→ **Your objective**: Please print every line of the material below exactly.

→ **Information provided**:
┏━━

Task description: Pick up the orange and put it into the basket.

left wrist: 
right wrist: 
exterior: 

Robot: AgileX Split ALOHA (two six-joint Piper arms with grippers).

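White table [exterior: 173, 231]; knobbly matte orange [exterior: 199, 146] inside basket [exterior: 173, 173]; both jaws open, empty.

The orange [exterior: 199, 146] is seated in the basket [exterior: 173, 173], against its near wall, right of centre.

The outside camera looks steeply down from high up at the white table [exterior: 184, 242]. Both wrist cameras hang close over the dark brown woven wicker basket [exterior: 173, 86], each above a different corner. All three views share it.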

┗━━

→ **Task result**:
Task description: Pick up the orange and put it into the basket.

left wrist: 
right wrist: 
exterior: 

Robot: AgileX Split ALOHA (two six-joint Piper arms with grippers).

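White table [exterior: 173, 231]; knobbly matte orange [exterior: 199, 146] inside basket [exterior: 173, 173]; both jaws open, empty.

The orange [exterior: 199, 146] is seated in the basket [exterior: 173, 173], against its near wall, right of centre.

The outside camera looks steeply down from high up at the white table [exterior: 184, 242]. Both wrist cameras hang close over the dark brown woven wicker basket [exterior: 173, 86], each above a different corner. All three views share it.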

With that, the output is done.